When you reach the line that contains "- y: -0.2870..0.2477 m", begin copying exactly and continue through the last line below. Do not copy pictures.

### Dataset section
_ _ _ _ _

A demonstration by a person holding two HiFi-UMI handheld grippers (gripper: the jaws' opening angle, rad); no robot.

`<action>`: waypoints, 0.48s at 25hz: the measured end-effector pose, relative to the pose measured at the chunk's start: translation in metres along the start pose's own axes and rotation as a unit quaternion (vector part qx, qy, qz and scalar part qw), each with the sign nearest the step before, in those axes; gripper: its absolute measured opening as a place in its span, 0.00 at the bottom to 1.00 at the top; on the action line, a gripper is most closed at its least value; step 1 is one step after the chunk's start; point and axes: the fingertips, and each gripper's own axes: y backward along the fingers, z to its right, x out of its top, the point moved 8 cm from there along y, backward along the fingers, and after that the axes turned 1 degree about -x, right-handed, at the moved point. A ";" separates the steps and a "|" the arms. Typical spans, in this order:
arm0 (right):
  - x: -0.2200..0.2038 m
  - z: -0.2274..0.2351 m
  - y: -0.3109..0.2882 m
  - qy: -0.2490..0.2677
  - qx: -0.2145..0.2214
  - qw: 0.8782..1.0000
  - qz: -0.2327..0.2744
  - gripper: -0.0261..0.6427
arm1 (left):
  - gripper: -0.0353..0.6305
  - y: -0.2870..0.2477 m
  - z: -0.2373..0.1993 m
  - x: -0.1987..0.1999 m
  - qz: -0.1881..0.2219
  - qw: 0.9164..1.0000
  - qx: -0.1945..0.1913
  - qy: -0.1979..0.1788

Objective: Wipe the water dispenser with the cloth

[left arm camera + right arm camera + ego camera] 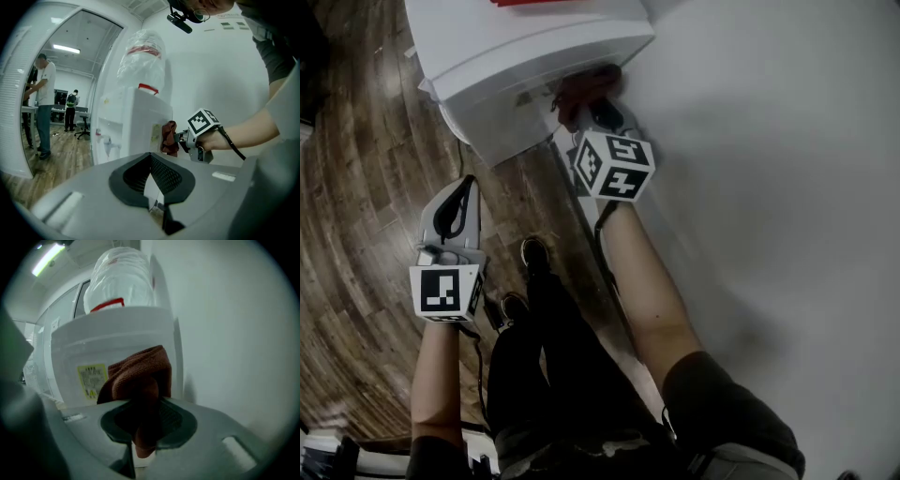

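Up close, the white water dispenser (pixel 534 56) stands hard against a plain white wall (pixel 769 187), leaving only a thin gap on that side. Open wooden floor (pixel 366 187) spreads out on its other side. The person's right arm reaches forward, nearly straight, along the wall. The right gripper (pixel 591 117) is clamped on a bunched reddish-brown cloth (pixel 586 89). The cloth sits against the dispenser's side panel, near the panel's rear edge by the wall and just below the top rim. In the right gripper view, the cloth (pixel 140 376) fills the space between the jaws and folds over above them. A yellow label (pixel 91 378) is stuck on the panel just to its left, with print too small to read. An upturned clear bottle (pixel 122 277) with a red band sits on top of the dispenser. The left gripper (pixel 461 192) is held lower, well apart from the dispenser, over the floor. Its jaws are closed together with nothing between them, and its forearm is drawn in beside the person's dark-trousered legs. Each gripper carries a cube with black-and-white square markers. In the left gripper view, people (pixel 44 103) stand far off in a bright room.
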 end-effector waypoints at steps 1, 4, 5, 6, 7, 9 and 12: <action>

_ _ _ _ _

### Exercise response
  - y: -0.2870..0.2477 m
  - z: -0.2373..0.1993 m
  - x: -0.1987..0.1999 m
  - qz: -0.1881..0.2219
  - qw: 0.9164..1.0000
  - qx: -0.1945..0.1913
  - qy: -0.1979..0.1788

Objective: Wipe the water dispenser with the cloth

[left arm camera + right arm camera + ego camera] 

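Up close, the white water dispenser (pixel 534 56) stands hard against a plain white wall (pixel 769 187), leaving only a thin gap on that side. Open wooden floor (pixel 366 187) spreads out on its other side. The person's right arm reaches forward, nearly straight, along the wall. The right gripper (pixel 591 117) is clamped on a bunched reddish-brown cloth (pixel 586 89). The cloth sits against the dispenser's side panel, near the panel's rear edge by the wall and just below the top rim. In the right gripper view, the cloth (pixel 140 376) fills the space between the jaws and folds over above them. A yellow label (pixel 91 378) is stuck on the panel just to its left, with print too small to read. An upturned clear bottle (pixel 122 277) with a red band sits on top of the dispenser. The left gripper (pixel 461 192) is held lower, well apart from the dispenser, over the floor. Its jaws are closed together with nothing between them, and its forearm is drawn in beside the person's dark-trousered legs. Each gripper carries a cube with black-and-white square markers. In the left gripper view, people (pixel 44 103) stand far off in a bright room.
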 end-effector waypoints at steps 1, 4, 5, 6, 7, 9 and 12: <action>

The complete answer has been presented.